Via the INDUCTIVE mailing list, I learned of the Journal of Interesting Negative Results in Natural Language Processing and Machine Learning
It is becoming more and more obvious that the research community in general, and those who work NLP and ML in particular, are biased towards publishing successful ideas and experiments. Insofar as both our research areas focus on theories “proven” via empirical methods, we are sure to encounter ideas that fail at the experimental stage for unexpected, and often interesting, reasons. Much can be learned by analysing why some ideas, while intuitive and plausible, do not work. The importance of counter-examples for disproving conjectures is already well known. Negative results may point to interesting and important open problems.
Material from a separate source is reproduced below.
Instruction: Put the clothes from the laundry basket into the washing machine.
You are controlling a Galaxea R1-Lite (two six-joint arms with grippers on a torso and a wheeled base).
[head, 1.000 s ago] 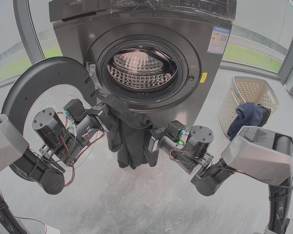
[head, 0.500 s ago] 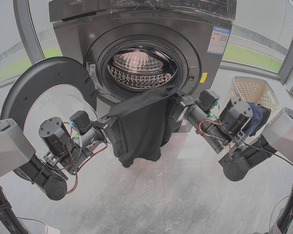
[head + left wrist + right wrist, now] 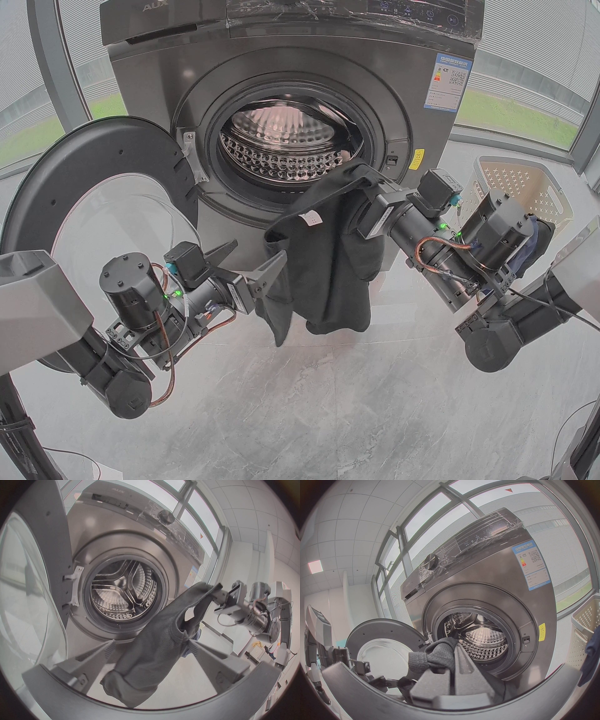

Knowing directions that lead to dead-ends in research can help others avoid replicating paths that take them nowhere. This might accelerate progress or even break through walls!
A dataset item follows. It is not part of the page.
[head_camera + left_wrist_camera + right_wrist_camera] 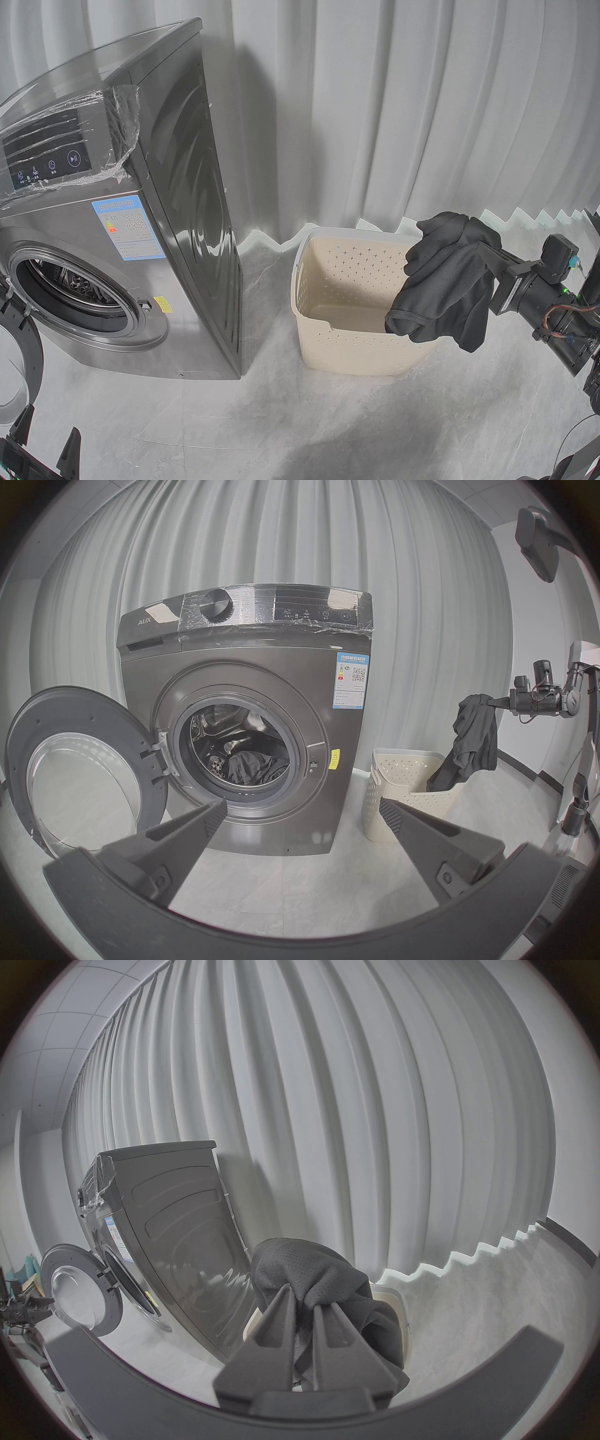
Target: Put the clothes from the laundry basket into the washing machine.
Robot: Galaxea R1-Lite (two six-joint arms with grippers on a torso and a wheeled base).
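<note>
Right gripper clamps the black garment, left gripper is open; I'd lift higher so it clears the laundry basket.

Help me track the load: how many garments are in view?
2. One garment hangs from the right gripper over the basket; a second garment lies in the washer drum. Others may hide deeper.

Pairs a charcoal garment with a cream, star-perforated laundry basket, a gunmetal-grey washing machine and white curtains.
</note>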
That’s healthy thinking, although the site/project/journal seems very new, not much up there yet. However it does have a page of links to other such journals, events, forums and articles in favour of documenting scientific failures. Listed in there is an upcoming AAA-08 Workshop, What Went Wrong and Why: Lessons from AI Research and Applications.
The second workshop will continue our analysis of failures in research. In addition to examining the links between failure and insight, we would like to determine if there is a hidden structure behind our tendency to make mistakes that can be utilized to provide guidance in research.